## Files and IO


In [1]:
# Reading and writing text data
with open('assets/search_text.txt', 'r') as file:
    data = file.read()
    print(data)

first line
second line
third line
fourth line
fifth line
python is in line #6
other line



In [12]:
#Reading line by line:
with open('assets/search_text.txt', 'r', encoding = 'utf-8', errors = 'replace') as file:
    data = file.readlines()
    print(data)
    for line_number, line in enumerate(data, 1):
        print(f"{line_number}: {line}", end='')

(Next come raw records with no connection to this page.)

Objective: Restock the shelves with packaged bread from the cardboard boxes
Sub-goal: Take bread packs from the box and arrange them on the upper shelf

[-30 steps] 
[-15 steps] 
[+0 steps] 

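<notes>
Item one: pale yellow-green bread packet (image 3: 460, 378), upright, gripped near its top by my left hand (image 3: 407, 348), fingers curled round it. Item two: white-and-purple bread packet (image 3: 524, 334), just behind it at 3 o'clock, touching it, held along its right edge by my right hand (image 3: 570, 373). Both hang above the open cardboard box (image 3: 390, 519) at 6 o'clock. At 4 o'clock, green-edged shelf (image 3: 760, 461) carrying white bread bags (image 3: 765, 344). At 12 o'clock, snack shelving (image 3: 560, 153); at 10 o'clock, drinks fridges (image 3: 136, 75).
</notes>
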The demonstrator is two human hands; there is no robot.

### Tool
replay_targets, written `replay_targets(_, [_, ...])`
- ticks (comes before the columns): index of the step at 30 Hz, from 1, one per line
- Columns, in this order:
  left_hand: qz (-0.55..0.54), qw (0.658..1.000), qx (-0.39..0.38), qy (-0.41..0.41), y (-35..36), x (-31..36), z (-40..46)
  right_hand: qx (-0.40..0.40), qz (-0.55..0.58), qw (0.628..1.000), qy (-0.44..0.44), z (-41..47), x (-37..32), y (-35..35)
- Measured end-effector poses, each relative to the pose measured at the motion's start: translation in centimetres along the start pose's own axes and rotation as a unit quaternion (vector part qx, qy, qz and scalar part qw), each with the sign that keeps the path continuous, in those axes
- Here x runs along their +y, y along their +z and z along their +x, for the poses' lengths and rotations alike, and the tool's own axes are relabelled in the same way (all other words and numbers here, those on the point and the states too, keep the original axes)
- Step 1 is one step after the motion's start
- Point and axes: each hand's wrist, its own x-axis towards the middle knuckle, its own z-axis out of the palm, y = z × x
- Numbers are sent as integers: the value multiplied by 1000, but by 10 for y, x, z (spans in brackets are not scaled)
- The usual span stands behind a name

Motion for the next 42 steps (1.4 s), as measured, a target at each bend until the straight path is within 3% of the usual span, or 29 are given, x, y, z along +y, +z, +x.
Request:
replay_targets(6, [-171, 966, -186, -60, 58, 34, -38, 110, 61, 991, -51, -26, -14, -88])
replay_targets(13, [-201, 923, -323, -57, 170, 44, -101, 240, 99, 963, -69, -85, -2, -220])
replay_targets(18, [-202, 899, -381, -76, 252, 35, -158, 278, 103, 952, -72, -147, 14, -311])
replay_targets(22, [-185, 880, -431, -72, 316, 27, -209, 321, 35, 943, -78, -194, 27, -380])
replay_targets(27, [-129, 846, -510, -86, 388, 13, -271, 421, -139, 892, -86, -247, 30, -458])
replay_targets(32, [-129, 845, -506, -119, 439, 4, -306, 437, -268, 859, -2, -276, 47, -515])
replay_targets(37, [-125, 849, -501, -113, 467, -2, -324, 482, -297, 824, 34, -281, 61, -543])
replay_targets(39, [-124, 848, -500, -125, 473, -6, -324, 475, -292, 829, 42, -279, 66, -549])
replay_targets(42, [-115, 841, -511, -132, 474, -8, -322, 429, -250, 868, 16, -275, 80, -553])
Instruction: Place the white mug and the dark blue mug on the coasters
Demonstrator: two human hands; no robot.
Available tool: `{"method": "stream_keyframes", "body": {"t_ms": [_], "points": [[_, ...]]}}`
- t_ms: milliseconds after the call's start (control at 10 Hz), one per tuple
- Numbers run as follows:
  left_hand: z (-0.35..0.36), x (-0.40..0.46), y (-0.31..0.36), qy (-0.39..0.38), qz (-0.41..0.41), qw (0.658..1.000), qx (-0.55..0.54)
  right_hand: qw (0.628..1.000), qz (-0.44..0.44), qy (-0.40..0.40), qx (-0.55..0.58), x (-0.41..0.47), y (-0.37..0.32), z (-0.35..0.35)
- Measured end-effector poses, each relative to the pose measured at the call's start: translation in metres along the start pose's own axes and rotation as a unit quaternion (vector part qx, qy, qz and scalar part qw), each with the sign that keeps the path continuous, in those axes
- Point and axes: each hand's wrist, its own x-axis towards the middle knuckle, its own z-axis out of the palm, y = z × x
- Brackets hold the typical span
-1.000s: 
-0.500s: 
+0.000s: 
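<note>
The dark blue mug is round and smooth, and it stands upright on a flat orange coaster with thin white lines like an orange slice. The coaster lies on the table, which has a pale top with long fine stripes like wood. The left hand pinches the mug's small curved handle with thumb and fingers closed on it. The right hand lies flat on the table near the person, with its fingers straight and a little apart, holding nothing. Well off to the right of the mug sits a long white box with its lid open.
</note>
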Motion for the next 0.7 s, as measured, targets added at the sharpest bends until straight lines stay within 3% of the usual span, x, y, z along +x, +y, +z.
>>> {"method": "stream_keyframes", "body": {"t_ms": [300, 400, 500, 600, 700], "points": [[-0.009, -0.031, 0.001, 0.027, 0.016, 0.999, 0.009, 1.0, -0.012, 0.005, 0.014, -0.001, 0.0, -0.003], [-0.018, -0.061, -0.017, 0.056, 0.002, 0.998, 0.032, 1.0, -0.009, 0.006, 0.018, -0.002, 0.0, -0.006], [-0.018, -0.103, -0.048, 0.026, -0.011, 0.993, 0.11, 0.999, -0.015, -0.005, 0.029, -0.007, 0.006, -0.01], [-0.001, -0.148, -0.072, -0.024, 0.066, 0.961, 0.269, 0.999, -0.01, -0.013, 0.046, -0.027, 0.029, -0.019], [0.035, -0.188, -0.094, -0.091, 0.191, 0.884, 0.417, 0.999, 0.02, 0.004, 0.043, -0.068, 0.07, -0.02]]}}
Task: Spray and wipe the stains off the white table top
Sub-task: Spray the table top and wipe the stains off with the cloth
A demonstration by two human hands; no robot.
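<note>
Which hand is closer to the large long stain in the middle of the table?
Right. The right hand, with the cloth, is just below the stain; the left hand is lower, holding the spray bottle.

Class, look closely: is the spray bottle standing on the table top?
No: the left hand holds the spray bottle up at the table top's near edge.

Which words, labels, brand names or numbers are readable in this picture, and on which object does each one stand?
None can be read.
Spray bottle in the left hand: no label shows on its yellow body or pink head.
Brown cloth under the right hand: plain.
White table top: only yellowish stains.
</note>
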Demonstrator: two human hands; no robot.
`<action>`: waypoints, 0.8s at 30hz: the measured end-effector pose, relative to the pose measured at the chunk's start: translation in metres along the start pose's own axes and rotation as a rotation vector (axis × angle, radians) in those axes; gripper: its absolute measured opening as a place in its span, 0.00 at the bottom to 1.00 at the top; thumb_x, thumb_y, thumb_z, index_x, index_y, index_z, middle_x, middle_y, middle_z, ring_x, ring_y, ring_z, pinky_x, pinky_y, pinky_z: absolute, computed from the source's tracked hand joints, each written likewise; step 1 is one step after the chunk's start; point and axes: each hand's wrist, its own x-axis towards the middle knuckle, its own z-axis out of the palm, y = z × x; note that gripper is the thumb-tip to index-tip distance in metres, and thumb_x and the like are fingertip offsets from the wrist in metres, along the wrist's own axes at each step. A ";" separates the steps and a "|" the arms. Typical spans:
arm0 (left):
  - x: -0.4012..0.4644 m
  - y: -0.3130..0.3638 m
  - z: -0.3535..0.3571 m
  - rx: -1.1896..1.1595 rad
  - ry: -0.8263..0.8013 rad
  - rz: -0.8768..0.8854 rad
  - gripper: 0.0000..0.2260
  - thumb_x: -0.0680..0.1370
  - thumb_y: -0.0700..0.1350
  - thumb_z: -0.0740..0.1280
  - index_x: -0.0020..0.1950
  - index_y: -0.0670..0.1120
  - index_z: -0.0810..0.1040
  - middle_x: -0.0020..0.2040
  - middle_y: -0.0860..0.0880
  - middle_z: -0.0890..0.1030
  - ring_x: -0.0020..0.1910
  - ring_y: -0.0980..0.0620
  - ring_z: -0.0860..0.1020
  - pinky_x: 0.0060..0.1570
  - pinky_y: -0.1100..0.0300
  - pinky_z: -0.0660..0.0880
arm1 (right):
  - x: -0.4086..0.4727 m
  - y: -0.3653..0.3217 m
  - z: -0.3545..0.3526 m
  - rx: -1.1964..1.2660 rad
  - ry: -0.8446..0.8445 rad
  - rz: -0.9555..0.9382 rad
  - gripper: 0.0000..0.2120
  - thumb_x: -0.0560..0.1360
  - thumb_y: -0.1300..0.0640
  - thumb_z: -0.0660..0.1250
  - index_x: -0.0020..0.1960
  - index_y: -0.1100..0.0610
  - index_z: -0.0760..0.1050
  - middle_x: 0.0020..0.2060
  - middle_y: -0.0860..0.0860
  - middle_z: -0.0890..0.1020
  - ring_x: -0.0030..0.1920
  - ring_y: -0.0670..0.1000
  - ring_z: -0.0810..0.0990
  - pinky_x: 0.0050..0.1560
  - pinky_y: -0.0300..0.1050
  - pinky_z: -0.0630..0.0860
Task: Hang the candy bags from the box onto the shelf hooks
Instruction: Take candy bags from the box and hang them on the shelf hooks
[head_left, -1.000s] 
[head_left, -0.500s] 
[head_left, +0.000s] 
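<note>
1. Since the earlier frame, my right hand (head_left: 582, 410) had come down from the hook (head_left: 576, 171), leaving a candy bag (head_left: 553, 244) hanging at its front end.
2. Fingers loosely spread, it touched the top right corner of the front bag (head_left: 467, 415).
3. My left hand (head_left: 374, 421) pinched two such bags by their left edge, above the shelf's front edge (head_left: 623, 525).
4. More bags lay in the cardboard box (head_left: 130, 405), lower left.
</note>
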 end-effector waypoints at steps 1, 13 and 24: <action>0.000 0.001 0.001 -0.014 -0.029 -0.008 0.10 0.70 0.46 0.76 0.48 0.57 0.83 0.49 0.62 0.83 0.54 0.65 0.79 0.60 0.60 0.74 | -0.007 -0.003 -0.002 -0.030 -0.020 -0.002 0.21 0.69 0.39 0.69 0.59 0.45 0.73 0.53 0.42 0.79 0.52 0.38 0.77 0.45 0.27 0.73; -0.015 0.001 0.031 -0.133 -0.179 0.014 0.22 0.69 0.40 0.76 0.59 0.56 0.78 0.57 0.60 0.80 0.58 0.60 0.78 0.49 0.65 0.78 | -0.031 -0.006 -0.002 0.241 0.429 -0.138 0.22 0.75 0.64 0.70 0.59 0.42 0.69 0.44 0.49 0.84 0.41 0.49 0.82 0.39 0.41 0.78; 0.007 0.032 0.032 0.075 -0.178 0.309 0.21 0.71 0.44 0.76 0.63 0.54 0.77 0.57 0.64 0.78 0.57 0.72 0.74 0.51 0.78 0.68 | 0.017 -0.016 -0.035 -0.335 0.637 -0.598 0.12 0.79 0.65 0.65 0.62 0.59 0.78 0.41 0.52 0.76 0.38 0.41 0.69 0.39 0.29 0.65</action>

['first line\n', 'second line\n', 'third line\n', 'fourth line\n', 'fifth line\n', 'python is in line #6\n', 'other line\n']
1: first line
2: second line
3: third line
4: fourth line
5: fifth line
6: python is in line #6
7: other line


In [13]:
# Write the print output into a file:
with open('assets/new_file', 'w') as file:
    print('New line printed inside the file', file = file)

In [14]:
# Change default separator and end of line in print:
print('ACME', 50, 91.5)

ACME 50 91.5


In [15]:
print('ACME', 50, 91.5,  sep = ';')

ACME;50;91.5


In [16]:
print('ACME', 50, 91.5, end = '!!!')

ACME 50 91.5!!!

In [17]:
# Performing IO operations on strings:
# Useful for example when have code that works with documents (objects)
# instead of strings, make this type of conversion could be helpful

import io

In [23]:
s = io.StringIO()
s.write('Hello World\n')

12

In [24]:
print('This is a test', file = s)

In [26]:
s.getvalue()

'Hello World\nThis is a test\n'

In [36]:
# Reading and writing compressed files:
#gzip compresion:

import gzip

# Need to be byte data, not str
with gzip.open('assets/file.gz', 'w') as f:
    f.write(b'test line')


# bz2 compression (same with different name for the module)



In [37]:
with gzip.open('assets/file.gz', 'r') as f:
    data = f.read()
    data_decoded = data.decode('utf-8')
    print(data_decoded)

test line


In [1]:
# Manipulating Pathnames
# Get last component of a path:

import os
path = 'my/path/to/file.txt'

print(os.path.basename(path))

file.txt


In [2]:
# Get directory name
os.path.dirname(path)

'my/path/to'

In [4]:
# Join path components:
other_path = 'home/nacho'

print(os.path.join(other_path, path))

home/nacho\my/path/to/file.txt


In [5]:
# Expand users
new_path = '~/my/new/path/to/file.txt'
expanded_new_path = os.path.expanduser(new_path)
print(expanded_new_path)

C:\Users\nacho/my/new/path/to/file.txt


In [6]:
# Split file extension:
path_with_no_extension, extension = os.path.splitext(expanded_new_path)

In [7]:
print(path_with_no_extension, extension)

C:\Users\nacho/my/new/path/to/file .txt


In [8]:
# Look for the existance of a file/directory

print(os.path.isfile(os.path.join('assets', 'search_text.txt')))

True


In [9]:
print(os.path.isdir('assets'))

True


In [11]:
print(os.path.exists(os.path.join('assets', 'search_text.txt')))

True


In [12]:
# Get wether a path is a link
print(os.path.islink('~\Anaconda3\python3'))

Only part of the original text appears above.